Exercise requirements
Both the line below containing "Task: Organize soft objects" and the line containing "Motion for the", along with every line between them, should be repeated exactly; no other line belongs in the answer.

(Stored entries)
*** Begin section ***

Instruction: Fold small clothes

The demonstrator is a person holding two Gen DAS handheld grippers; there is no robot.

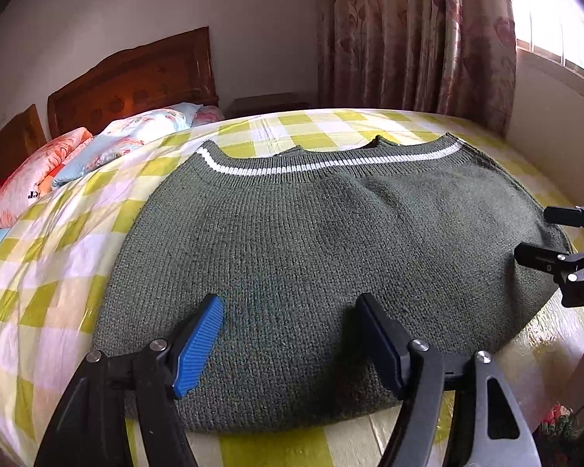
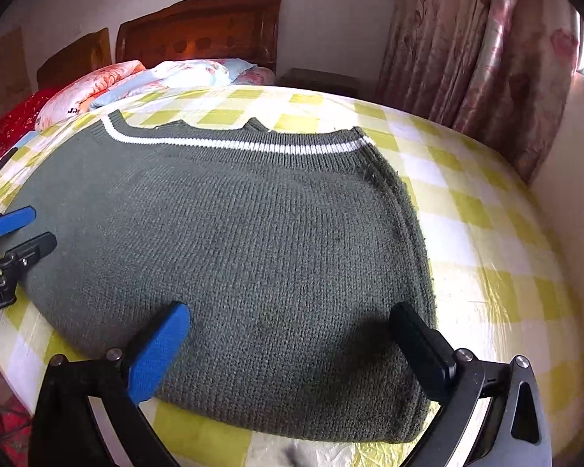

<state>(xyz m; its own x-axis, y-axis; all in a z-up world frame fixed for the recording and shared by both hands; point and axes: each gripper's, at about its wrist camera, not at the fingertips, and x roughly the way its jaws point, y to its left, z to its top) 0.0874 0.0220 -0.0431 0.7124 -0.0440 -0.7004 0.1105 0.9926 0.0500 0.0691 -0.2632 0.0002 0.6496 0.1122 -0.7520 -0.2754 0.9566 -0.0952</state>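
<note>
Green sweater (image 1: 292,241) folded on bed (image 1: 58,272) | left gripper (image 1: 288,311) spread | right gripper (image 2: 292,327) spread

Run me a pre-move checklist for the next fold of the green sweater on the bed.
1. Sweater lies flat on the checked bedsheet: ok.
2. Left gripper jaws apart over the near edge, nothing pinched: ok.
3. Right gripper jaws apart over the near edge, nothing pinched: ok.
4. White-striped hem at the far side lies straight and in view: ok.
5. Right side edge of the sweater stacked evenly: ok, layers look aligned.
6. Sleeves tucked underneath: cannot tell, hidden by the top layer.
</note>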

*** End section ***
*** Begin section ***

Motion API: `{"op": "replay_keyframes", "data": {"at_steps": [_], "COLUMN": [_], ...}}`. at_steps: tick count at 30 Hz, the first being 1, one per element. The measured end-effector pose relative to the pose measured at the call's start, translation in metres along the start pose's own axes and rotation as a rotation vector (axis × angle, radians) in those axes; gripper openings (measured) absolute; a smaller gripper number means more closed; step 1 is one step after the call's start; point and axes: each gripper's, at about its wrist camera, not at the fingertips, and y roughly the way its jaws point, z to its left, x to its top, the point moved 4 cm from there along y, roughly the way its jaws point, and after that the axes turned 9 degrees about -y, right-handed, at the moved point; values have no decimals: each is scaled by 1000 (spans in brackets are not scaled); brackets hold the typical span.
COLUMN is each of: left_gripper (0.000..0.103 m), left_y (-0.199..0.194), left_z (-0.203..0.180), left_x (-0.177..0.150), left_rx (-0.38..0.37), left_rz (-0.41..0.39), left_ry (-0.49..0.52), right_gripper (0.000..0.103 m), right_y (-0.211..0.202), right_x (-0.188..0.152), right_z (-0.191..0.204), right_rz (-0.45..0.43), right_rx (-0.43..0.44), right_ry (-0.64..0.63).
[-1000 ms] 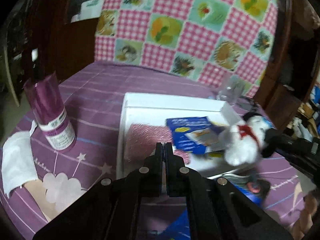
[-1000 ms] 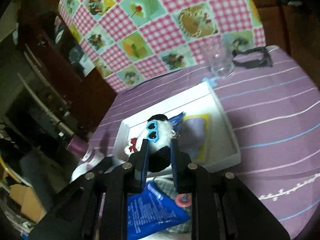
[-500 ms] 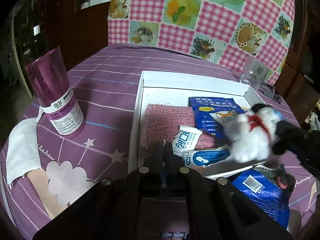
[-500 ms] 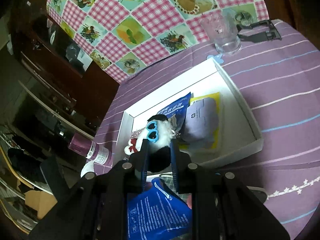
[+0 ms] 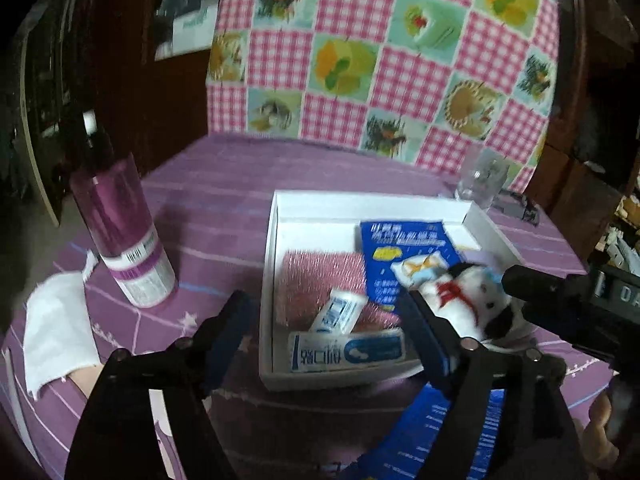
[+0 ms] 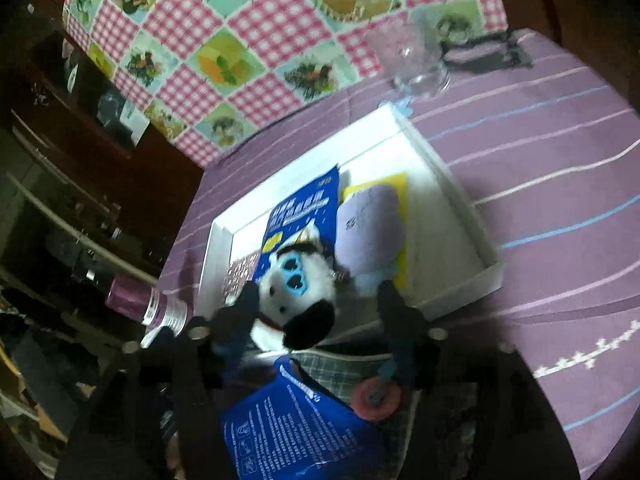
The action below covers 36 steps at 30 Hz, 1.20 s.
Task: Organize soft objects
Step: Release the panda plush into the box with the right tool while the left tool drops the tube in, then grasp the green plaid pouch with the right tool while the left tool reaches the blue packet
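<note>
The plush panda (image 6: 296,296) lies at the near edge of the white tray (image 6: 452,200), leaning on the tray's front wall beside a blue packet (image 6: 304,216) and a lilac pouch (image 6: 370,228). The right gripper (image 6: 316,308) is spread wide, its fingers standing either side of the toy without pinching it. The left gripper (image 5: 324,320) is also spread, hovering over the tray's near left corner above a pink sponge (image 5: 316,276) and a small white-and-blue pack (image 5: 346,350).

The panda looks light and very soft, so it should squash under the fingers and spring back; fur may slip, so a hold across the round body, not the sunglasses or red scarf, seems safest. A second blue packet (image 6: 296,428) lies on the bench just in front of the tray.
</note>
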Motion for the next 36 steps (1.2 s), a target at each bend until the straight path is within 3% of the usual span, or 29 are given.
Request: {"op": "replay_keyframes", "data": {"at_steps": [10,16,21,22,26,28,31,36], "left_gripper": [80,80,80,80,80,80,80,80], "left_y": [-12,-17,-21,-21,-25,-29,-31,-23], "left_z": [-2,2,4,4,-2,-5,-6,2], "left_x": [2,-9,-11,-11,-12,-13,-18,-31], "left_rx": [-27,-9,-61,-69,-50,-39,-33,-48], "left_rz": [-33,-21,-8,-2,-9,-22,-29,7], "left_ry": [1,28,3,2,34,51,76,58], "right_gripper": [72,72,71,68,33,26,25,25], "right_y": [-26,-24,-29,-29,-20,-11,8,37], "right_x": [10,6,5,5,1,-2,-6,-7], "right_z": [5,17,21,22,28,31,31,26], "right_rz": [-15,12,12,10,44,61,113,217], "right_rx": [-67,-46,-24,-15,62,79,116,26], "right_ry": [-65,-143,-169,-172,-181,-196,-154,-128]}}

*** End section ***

Response
Task: Organize soft objects
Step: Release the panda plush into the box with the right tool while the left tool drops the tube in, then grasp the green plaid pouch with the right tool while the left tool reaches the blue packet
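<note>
The plush panda (image 6: 296,296) lies at the near edge of the white tray (image 6: 452,200), leaning on the tray's front wall beside a blue packet (image 6: 304,216) and a lilac pouch (image 6: 370,228). The right gripper (image 6: 316,308) is spread wide, its fingers standing either side of the toy without pinching it. The left gripper (image 5: 324,320) is also spread, hovering over the tray's near left corner above a pink sponge (image 5: 316,276) and a small white-and-blue pack (image 5: 346,350).

The panda looks light and very soft, so it should squash under the fingers and spring back; fur may slip, so a hold across the round body, not the sunglasses or red scarf, seems safest. A second blue packet (image 6: 296,428) lies on the bench just in front of the tray.
</note>
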Motion for the next 36 steps (1.2 s), a target at each bend until the straight path is within 3% of the usual span, or 29 are given.

The answer requires nothing more.